A heterostructure of interlayer-expanded 1T phase MoS2 and spherical MoO2 for efficient and stable hydrogen evolution

The inferior hydrogen evolution reaction (HER) catalytic performance of MoS 2 can be attributed to its small edge ratio, large inert substrate surface, and poor electrical conductivity, while the multiple strategies are expected to be employed simultaneously to modulate the electronic structure of MoS 2 and yield catalysts with superior HER catalytic performance. Here, we report a MoS 2 containing a 1 T phase with expanded layer spacing and construct it as a heterostructured material with MoO 2 (MoO 2 @E-MoS 2 ). Specifically, the presence of the 1 T phase and expanded layer structure of MoS 2 can enhance electrode conductivity, increase active site exposure, promote H 2 O adsorption, and optimize the Gibbs-free energy of hydrogen.

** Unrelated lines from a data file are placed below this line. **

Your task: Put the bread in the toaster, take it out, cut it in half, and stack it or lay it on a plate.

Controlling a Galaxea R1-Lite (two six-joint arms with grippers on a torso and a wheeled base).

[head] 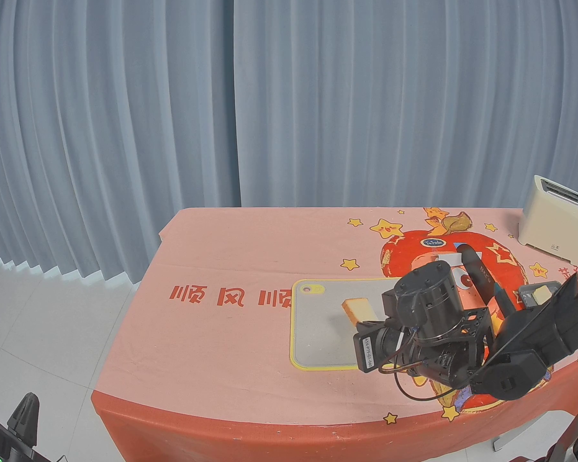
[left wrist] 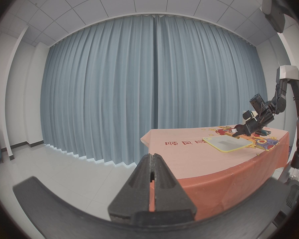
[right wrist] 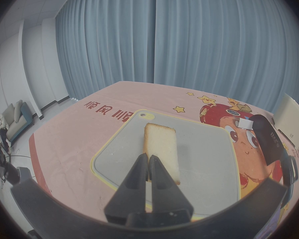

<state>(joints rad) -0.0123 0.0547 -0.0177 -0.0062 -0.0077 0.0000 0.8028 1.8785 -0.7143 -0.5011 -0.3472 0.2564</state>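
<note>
One half slice of bread (head: 359,309) (right wrist: 161,146) lies on the grey, yellow-rimmed cutting board (head: 318,338) (right wrist: 206,156). My right gripper (right wrist: 149,161) is shut, its tips just over the near end of that bread; nothing shows between the fingers. Another bread piece (head: 542,294) sits in a dark plate (head: 526,298) at the table's right. The cream toaster (head: 556,219) (right wrist: 290,118) stands at the far right corner. A black knife (head: 478,269) (right wrist: 265,141) rests on the cloth right of the board. My left gripper (left wrist: 151,175) is shut, low and off the table's left.
The pink cloth covers the table (head: 225,348), with bare room to the left of the board. Grey curtains hang behind. My right arm (head: 443,328) covers the board's right end. The table's front edge is close below the board.
</note>
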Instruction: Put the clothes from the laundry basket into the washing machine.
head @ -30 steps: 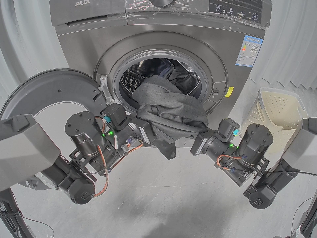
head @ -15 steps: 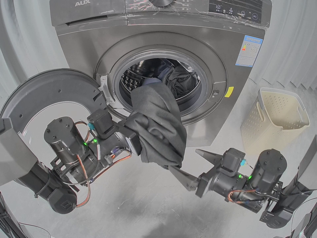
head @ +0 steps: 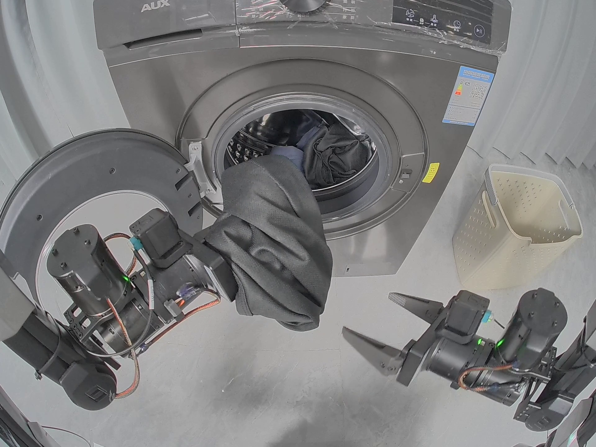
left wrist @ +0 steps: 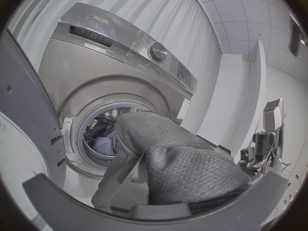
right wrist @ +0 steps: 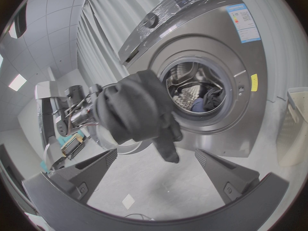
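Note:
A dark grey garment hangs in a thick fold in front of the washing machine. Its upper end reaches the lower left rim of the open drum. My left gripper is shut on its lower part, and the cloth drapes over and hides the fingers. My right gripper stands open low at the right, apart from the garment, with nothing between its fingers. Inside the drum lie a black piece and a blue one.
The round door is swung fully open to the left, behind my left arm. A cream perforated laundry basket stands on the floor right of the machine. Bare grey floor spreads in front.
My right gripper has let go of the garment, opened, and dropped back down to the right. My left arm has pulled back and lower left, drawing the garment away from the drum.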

The constructed heterostructure can modulate the electronic structure of the catalyst, enhance electron transfer at the interface, elevate water adsorption energy, and reduce the hydrogen reaction energy barrier. Moreover, density functional theory calculations indicate that the S site of MoS 2 in this catalyst exhibits a higher affinity for H 2 O adsorption, while the Mo site demonstrates a greater capacity for H* adsorption/desorption. Ultimately, MoO 2 @E-MoS 2 shows low overpotentials of 93 and 99 mV at a current density of 10 mA cm −2 , as well as exceptional long-term stabilities exceeding 70 and 130 h at current densities ranging from 10 to 30 mA cm −2 in acidic and alkaline media, respectively.